Astronomers have two proposed origins regarding multiple star systems. As noted by IFL Science, the first theory involves a breakup of the loose cloud material that went on to become stars, while the second theory talks of circumstellar disks that are on the way of becoming stars - but fragment and create dense pockets to go on and be separate celestial bodies.

Dr. John Tobin led the team from the University of Oklahoma when they witnessed this late-stage breakup with the help of the Atacama Large Millimeter/sumbillimeter Array (ALMA) and the Karl G. Jansky Very Large Array (VLA). Nature reported that the triple star system has been called the L1448 IRS3B, and is about 750 light-years-away, in the constellation of Perseus.

The star system has two protostars with a combined mass similar to our own Sun. They are at 61 astronomical units (AU) apart, which is about double the distance between the Sun and Neptune. A less massive star lies 183 AU away from the protostars also exist, although at a lower mass. Still, the smaller star is much brighter at the wavelengths that ALMA collects.
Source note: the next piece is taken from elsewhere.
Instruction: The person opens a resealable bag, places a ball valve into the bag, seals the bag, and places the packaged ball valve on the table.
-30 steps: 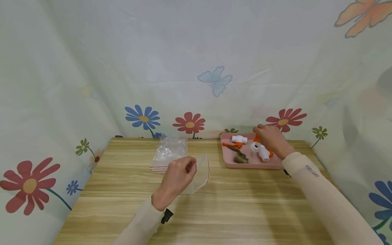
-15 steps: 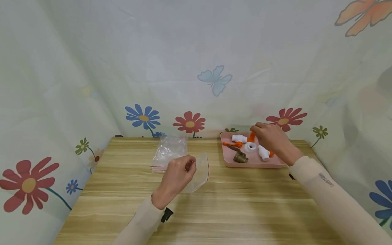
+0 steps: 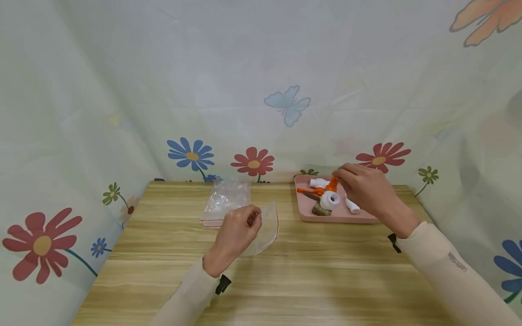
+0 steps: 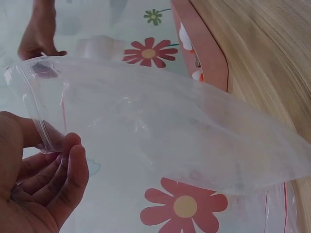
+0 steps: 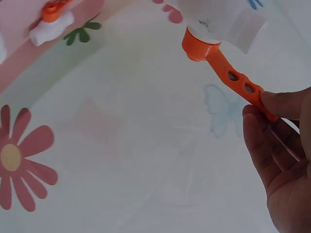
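My left hand [image 3: 236,233] pinches a clear zip bag [image 4: 160,131] by its mouth, thumb on one side and fingers curled on the other. The bag hangs upright over the table, its red seal line on the right in the head view. Over the pink tray [image 3: 338,220], my right hand [image 3: 369,188] pinches the end of the orange lever [image 5: 238,80] of a white ball valve [image 3: 329,200]. That valve hangs from its lever with an open end facing me. It overlaps a brass-coloured valve [image 3: 321,209] in the head view.
Another white valve [image 3: 319,183] with an orange lever lies at the tray's back left. A further white valve [image 3: 352,205] lies to the right, partly behind my right hand. Flat zip bags [image 3: 226,199] are stacked left of the tray, and a flowered cloth hangs behind the table.
My right hand has raised the white ball valve by its lever and brought it slightly left and toward me, away from the right-hand valve. My left hand and the bag stay put.
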A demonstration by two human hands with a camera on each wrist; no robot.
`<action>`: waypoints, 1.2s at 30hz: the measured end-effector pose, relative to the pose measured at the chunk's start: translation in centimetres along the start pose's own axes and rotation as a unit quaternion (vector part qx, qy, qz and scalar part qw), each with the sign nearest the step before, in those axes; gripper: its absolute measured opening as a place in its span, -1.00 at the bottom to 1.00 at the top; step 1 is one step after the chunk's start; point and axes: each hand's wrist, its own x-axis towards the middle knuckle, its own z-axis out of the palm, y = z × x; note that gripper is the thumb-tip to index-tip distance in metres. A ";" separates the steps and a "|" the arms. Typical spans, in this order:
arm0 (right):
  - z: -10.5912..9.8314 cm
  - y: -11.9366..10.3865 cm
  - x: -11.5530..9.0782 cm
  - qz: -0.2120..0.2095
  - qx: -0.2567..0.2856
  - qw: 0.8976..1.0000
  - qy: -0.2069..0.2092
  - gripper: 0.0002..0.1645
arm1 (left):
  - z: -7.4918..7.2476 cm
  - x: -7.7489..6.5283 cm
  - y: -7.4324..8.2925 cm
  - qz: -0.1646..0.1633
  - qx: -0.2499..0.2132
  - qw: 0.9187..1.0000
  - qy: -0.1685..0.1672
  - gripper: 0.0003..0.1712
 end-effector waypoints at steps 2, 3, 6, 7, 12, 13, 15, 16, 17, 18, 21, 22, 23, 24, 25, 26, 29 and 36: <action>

Dr. Kaitlin Kratter of the University of Arizona also added in a statement that the whole system is young - maybe less that 150,000 years old, with the largest star breaking away from the other two about 10,000 to 20,000 years ago.

What's especially rare about the L1448 IRS3B however, is that it is part of a larger system with three more protostars - so technically, any planet that will form in the system will have a complex gravitational relationship with six Suns.